#### Your task
Take the records below from their first line to the line with "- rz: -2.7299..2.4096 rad", and restate those lines word for word.

Stored data:
++++++++++++++++++++

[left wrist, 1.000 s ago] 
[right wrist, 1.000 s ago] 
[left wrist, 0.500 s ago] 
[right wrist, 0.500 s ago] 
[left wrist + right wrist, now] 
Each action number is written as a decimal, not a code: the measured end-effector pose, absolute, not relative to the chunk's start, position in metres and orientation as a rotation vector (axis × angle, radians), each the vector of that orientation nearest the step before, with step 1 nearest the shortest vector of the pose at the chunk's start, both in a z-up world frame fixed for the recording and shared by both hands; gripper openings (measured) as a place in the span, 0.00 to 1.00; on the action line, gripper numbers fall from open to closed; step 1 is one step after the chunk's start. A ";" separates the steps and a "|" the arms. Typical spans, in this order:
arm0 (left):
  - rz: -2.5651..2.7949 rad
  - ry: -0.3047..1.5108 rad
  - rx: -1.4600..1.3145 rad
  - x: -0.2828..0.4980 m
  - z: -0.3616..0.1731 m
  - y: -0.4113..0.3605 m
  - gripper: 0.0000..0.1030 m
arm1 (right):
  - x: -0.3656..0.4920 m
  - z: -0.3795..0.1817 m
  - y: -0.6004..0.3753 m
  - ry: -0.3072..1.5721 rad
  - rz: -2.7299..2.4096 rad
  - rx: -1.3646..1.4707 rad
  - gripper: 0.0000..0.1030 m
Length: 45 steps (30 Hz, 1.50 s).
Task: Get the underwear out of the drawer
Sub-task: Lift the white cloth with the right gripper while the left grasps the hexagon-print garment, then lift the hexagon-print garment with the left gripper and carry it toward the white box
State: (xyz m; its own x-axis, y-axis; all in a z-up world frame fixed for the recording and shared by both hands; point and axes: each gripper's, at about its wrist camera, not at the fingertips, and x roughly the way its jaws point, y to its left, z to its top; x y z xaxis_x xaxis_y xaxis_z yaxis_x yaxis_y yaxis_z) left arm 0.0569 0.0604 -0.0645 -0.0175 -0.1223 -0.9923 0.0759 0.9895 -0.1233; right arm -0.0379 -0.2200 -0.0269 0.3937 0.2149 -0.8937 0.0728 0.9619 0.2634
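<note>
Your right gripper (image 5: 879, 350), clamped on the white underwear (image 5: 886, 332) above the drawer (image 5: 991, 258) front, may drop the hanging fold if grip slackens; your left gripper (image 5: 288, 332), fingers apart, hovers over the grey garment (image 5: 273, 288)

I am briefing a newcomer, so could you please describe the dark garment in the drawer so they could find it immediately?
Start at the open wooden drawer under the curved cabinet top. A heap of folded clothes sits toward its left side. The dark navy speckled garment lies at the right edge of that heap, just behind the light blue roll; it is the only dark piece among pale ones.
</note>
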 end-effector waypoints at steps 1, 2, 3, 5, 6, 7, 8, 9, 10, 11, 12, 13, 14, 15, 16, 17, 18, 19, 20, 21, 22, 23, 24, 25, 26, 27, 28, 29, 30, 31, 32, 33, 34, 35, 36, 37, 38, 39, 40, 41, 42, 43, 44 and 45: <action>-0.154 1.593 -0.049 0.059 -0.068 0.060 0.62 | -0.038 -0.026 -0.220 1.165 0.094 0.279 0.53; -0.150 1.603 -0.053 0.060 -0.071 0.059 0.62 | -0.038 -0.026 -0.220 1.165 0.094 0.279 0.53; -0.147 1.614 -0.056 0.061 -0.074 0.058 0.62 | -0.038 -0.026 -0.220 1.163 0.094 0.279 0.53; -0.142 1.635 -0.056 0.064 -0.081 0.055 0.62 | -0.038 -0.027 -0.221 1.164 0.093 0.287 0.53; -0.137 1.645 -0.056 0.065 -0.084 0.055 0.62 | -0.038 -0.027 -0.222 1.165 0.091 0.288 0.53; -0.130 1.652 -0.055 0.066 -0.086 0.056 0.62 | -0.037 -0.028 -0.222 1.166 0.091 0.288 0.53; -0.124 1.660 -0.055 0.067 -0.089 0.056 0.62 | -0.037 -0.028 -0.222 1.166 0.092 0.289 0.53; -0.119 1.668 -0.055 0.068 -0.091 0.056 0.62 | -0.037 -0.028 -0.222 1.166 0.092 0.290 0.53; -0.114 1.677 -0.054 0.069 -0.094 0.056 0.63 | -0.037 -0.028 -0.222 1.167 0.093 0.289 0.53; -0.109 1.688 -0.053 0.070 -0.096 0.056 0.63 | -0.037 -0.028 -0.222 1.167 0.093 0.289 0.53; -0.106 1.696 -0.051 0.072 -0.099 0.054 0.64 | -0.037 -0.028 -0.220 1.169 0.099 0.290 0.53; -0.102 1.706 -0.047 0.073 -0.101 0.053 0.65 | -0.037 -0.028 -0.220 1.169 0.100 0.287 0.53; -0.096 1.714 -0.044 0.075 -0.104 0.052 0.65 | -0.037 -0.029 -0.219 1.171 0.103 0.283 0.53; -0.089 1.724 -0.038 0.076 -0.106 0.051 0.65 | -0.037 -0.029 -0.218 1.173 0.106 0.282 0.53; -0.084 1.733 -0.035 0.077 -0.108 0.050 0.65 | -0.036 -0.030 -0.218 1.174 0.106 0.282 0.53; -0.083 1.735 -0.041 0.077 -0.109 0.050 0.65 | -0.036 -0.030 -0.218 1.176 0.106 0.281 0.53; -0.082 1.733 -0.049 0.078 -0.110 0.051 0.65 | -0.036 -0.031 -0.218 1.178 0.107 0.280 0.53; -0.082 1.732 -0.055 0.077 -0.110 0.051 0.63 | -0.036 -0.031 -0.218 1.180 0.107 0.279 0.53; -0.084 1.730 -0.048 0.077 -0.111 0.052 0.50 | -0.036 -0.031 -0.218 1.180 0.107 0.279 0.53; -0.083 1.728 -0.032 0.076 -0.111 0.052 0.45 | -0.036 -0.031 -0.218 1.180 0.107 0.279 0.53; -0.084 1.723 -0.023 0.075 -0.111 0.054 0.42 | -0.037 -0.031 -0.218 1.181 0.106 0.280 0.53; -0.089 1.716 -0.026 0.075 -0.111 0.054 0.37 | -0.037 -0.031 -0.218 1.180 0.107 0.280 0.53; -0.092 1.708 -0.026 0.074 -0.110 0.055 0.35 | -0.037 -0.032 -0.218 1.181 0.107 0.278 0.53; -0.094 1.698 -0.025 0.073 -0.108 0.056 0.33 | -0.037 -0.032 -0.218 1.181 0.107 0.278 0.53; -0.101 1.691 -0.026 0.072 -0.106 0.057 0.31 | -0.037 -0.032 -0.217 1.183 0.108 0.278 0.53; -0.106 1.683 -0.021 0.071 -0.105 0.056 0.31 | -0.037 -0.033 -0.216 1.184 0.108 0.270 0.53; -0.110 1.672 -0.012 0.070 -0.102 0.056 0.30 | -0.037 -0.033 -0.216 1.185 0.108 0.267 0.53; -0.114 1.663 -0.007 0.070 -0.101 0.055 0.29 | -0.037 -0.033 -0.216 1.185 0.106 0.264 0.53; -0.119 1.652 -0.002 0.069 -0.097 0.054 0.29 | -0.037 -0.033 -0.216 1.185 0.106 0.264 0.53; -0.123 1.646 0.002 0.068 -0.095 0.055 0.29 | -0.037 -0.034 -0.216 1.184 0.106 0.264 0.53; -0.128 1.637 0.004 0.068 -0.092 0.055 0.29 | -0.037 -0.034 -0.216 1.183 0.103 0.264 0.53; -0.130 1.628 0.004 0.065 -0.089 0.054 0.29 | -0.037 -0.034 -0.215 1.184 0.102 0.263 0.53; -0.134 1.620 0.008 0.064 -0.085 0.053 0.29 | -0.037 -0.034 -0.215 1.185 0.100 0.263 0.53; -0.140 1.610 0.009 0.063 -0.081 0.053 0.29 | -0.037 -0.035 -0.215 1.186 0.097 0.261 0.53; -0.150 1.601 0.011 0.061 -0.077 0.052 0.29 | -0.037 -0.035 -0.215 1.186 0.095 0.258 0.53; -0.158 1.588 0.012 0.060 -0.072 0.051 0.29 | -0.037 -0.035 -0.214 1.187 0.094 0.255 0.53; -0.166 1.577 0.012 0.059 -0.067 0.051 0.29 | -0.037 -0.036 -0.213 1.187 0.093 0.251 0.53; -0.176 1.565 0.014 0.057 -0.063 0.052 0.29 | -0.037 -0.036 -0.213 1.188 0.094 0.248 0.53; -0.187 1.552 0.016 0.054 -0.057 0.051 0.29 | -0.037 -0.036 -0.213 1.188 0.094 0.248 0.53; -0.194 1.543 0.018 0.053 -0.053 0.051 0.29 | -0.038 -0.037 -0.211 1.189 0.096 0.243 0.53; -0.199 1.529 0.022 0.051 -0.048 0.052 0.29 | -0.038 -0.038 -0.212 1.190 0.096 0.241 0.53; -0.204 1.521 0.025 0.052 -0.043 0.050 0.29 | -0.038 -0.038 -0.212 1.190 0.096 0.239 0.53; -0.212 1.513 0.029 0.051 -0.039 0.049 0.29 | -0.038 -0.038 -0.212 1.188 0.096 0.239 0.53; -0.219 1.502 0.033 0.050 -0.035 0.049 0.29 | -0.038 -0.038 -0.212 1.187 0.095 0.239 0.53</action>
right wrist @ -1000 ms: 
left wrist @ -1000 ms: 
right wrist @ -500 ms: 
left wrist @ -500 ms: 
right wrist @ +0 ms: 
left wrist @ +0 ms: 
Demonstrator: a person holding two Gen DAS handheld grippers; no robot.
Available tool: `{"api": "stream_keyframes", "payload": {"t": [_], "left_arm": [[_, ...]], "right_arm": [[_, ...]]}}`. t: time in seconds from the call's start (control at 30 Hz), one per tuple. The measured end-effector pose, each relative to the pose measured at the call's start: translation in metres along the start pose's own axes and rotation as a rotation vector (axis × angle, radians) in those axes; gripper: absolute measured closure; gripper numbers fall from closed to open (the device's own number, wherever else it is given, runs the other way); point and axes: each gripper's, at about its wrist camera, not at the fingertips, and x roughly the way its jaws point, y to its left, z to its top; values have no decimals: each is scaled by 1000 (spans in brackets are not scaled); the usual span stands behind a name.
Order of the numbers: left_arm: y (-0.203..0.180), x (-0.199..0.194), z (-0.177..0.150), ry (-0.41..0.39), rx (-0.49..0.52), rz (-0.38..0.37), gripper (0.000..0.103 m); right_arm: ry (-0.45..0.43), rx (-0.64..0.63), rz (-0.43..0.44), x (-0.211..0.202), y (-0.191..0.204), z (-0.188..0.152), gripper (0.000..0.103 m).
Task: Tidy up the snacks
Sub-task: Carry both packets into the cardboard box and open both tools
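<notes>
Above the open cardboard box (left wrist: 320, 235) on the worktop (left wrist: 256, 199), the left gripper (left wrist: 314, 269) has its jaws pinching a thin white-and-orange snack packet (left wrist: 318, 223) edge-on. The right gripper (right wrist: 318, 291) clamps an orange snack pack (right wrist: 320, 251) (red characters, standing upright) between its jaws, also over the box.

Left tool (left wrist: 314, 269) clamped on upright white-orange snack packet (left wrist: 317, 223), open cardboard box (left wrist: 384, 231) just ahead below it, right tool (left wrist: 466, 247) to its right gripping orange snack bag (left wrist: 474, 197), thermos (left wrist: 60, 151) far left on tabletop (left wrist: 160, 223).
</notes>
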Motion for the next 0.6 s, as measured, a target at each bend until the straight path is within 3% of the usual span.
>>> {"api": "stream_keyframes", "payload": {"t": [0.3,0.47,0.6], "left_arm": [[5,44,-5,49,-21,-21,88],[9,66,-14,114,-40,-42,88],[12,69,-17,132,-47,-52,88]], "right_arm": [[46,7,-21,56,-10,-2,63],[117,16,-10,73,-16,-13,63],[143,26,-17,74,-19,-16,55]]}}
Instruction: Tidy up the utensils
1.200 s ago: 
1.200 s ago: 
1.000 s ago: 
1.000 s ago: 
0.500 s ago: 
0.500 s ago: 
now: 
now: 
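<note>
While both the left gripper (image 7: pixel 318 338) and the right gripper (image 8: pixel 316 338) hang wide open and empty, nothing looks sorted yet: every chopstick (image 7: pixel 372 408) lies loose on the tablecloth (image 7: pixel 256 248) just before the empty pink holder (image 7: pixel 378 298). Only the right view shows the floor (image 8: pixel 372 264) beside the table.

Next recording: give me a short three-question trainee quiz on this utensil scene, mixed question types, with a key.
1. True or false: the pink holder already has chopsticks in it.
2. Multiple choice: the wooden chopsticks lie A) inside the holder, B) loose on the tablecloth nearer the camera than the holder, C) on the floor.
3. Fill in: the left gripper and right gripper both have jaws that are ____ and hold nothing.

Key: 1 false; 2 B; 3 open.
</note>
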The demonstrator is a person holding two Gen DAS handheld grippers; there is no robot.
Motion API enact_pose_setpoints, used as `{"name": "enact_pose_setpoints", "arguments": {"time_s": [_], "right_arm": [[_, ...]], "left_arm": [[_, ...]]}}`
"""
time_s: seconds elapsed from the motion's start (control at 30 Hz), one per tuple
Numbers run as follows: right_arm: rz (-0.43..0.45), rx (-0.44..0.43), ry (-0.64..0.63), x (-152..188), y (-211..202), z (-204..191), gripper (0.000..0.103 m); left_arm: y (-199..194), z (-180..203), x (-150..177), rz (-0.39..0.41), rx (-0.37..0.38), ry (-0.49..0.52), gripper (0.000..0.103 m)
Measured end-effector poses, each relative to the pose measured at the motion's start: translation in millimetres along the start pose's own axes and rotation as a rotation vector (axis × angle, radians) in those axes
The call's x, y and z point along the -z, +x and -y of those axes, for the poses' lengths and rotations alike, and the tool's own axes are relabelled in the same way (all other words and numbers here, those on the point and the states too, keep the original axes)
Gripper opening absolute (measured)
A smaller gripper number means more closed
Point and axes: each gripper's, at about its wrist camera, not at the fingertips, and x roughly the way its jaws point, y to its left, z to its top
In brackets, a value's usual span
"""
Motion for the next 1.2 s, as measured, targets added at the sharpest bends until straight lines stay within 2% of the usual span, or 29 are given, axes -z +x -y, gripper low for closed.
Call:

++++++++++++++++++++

#### Written reply
[left wrist, 1.000 s ago] 
[right wrist, 1.000 s ago] 
[left wrist, 0.500 s ago] 
[right wrist, 0.500 s ago] 
[left wrist + right wrist, now] 
Each action number is written as a decimal, not a code: the measured end-effector pose, absolute, not relative to the chunk's start, position in metres and orientation as a rotation vector (axis × angle, radians), each the vector of that orientation nearest the step before, with step 1 nearest the shortest vector of the pose at the chunk's start, both in a z-up world frame fixed for the recording and shared by both hands; gripper openings (measured) as a place in the span, 0.00 to 1.00; on the action line, gripper numbers fall from open to closed; step 1 is one step after the chunk's start. A ";" separates the steps and a "|" the arms. Typical spans, in this order:
arm0 (left):
  - rz: -2.5651..2.7949 rad
  - ry: -0.3047..1.5108 rad
  - rx: -1.4600..1.3145 rad
  - x: -0.2828..0.4980 m
  - z: -0.3616..0.1731 m
  - y: -0.4113..0.3605 m
  - gripper: 0.0000..0.1030 m
arm1 (right):
  - x: -0.3656..0.4920 m
  - z: -0.3795..0.1817 m
  - y: -0.6004..0.3753 m
  - ry: -0.3072..1.5721 rad
  - rz: -2.7299..2.4096 rad

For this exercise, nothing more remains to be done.